5 Replies Latest reply on Aug 10, 2016 7:01 AM by Mark Fraser

    LOD Calulation built into SQL

    brian sams

      I am currently working and a Tableau project

        and have became stuck. I have only 14 million

        rows an a couple of fixed LOD calculations ( and yes it has to be string

        for one the dimensions in the fixed calculation)  The basic data set

        includes Customer, Period, Plant, Item, Demand, Forecast.  I am

        calculating an Item -plant level forecast accuracy so I had to use an Fixed LOD at

        the  ITEM-Plant Level or else it would return a customer accuracy forecast. I

        have seen where people said there are some work arounds and also

        refer back to writing the lod calculation in SQL,  I prefer writing it

        back in SQL, however I have not found the correct way to do it without

        replicating the Item-Level detail. Can anyone help?. Simon Runc

        • 1. Re: LOD Calulation built into SQL
          Tom W

          Hi Brian,

          Please provide a Tableau Packaged Workbook including sample data.

           

          Secondly, I'm not sure what the problem is? You cannot get a calculation working because the data type is string or something else? You also seem to ask about writing the LOD in SQL, but we have nothing to reference in terms of what the LOD you're writing is.
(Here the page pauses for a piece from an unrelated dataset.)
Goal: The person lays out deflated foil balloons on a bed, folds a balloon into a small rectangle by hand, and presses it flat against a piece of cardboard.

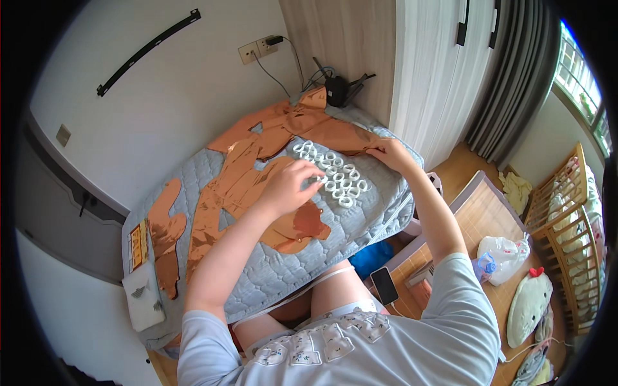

          • 2. Re: LOD Calulation built into SQL
            Mark Fraser

            Brian

             

            You have tagged in one of the smartest people I know but... there is a lot going on in your question.

            While it will make perfect sense to you, it maybe difficult for others to follow without at least some example.

             

            Is there a chance that you could provide some kind of sample, screenshot, anything to help unpick it?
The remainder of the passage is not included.